Reino Unido rechazó el proyecto argentino sobre Malvinas y defendió a las empresas que operan en las islas
La respuesta llegó a través de una declaración de la subsecretaria parlamentaria británica para los Territorios de Ultramar, Uma Kumaran, quien calificó como “inaceptables” y “sin justificación legal” las medidas impulsadas por Argentina contra quienes suministran bienes y servicios al archipiélago, con especial referencia al sector de hidrocarburos.
La funcionaria sostuvo que el Reino Unido y su red diplomática respaldan a las compañías y personas alcanzadas por las medidas argentinas. También afirmó que las islas tienen derecho a desarrollar sus recursos naturales y rechazó cualquier intento de Argentina de recurrir a mecanismos internacionales para obstaculizar las actividades comerciales en el archipiélago.
El pronunciamiento se produjo después de que el Gobierno argentino enviara al Congreso una iniciativa destinada a reemplazar la Ley 26.659, vigente desde 2011. El proyecto amplía el alcance de las restricciones existentes, que actualmente están concentradas principalmente en las actividades relacionadas con los hidrocarburos.
La propuesta contempla sanciones para distintas formas de explotación de recursos naturales, tanto renovables como no renovables, en zonas que Argentina considera sometidas a su soberanía. Entre las medidas previstas figuran multas, inhabilitaciones y penas de prisión de hasta 20 años para determinadas conductas.
El proyecto también plantea la creación de un registro público de personas y empresas sancionadas y propone establecer un Sistema de Seguridad Nacional coordinado por un Consejo cuya conducción quedaría a cargo del Presidente.

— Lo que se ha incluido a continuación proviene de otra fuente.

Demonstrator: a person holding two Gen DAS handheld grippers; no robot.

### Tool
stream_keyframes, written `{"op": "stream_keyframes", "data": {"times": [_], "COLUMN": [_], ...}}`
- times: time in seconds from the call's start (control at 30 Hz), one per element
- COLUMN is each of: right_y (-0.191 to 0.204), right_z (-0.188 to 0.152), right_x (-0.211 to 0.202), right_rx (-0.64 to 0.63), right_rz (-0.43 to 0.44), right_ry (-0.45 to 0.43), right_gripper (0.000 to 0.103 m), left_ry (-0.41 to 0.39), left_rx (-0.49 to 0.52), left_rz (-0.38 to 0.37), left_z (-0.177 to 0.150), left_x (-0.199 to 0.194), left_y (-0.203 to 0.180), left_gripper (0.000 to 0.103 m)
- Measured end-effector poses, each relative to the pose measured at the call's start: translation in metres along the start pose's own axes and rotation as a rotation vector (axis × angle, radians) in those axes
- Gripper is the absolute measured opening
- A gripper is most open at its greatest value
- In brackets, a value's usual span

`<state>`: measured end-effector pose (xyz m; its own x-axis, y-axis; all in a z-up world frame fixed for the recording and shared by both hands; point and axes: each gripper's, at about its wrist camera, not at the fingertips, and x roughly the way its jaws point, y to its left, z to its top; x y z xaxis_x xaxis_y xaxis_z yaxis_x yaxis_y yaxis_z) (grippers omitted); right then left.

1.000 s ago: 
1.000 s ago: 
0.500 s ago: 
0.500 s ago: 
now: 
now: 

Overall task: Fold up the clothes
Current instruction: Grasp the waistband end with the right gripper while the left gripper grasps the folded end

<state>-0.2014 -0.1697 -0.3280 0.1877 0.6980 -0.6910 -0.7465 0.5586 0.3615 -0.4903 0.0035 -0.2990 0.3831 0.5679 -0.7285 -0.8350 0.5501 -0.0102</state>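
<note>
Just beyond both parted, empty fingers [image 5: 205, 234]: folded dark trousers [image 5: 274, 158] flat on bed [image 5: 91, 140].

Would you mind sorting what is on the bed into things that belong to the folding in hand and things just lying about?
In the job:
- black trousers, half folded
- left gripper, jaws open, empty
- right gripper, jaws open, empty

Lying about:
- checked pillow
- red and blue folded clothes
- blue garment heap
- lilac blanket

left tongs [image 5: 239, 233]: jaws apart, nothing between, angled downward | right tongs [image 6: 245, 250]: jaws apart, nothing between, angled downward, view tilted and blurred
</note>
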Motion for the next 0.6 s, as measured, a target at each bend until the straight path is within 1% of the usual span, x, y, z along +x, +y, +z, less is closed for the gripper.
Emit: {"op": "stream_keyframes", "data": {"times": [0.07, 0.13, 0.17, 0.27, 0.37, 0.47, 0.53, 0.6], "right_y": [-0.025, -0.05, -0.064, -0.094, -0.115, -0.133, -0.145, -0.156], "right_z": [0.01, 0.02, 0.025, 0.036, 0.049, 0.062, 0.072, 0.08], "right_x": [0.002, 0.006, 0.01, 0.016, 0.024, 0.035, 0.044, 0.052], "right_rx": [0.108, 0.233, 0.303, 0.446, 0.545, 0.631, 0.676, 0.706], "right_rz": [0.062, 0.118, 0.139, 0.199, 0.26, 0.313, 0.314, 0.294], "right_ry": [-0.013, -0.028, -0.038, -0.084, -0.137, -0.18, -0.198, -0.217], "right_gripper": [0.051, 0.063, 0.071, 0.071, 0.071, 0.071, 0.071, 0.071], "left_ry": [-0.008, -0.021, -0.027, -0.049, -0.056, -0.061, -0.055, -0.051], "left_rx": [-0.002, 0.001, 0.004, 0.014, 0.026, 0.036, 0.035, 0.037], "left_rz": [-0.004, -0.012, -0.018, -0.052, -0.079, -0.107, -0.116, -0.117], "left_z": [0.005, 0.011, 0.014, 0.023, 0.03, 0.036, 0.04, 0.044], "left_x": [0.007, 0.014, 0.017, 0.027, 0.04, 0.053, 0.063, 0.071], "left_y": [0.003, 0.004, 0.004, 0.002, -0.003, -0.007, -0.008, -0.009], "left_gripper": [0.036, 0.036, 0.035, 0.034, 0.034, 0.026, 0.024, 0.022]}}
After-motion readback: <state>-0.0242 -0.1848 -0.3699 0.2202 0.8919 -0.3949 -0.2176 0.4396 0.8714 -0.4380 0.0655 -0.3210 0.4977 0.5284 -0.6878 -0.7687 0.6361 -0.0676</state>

La posición británica se había expresado además días antes. El 15 de septiembre, el Gobierno del Reino Unido difundió una guía dirigida a compañías que desarrollan actividades en las islas. Allí sostuvo que Argentina no posee soberanía ni jurisdicción sobre el archipiélago y que la legislación argentina no resulta aplicable a las empresas que operan allí.
En paralelo, la disputa sumó una instancia judicial en Argentina. Un día antes de la declaración de Kumaran, la Justicia Federal de Río Grande dispuso que Rockhopper y Navitas Petroleum se abstuvieran de comenzar o continuar obras relacionadas con el proyecto Sea Lion.
El nuevo escenario combina así el avance del Gobierno argentino sobre un marco legal destinado a ampliar las sanciones contra actividades que considera contrarias a sus derechos sobre las Malvinas con la postura británica de respaldo a las empresas que desarrollan proyectos económicos en el archipiélago.